Task directions |
Output all of the material beneath this line exactly as it is.

Source material |

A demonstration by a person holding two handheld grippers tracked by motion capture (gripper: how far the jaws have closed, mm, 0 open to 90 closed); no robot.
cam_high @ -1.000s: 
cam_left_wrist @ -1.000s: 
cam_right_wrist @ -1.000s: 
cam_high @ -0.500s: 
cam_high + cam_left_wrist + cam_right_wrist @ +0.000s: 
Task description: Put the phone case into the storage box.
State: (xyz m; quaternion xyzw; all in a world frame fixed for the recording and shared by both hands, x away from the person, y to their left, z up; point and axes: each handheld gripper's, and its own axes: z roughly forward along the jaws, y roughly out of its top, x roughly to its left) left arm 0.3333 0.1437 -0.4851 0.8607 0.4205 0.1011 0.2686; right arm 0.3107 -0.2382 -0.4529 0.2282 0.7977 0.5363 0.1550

Task solution |
A demonstration by a person holding two handheld grippers tracked by motion capture (gripper: how far the jaws have closed, mm, 0 open to 90 closed); no robot.
cam_high @ -1.000s: 
cam_left_wrist @ -1.000s: 
cam_right_wrist @ -1.000s: 
cam_high @ -0.500s: 
cam_high + cam_left_wrist + cam_right_wrist @ +0.000s: 
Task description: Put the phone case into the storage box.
State: (xyz m; quaternion xyzw; all in a world frame fixed for the recording and shared by both hands, x away from the person, y to their left, z up; point and axes: each handheld gripper's, and its own axes: z roughly forward along the jaws, y roughly out of its top, x roughly to its left) left arm 0.3333 0.1437 -0.4851 0.8607 0.4205 0.1011 0.2686; right arm 0.3107 -0.2382 -0.4529 0.2282 0.7977 0.5363 0.1550

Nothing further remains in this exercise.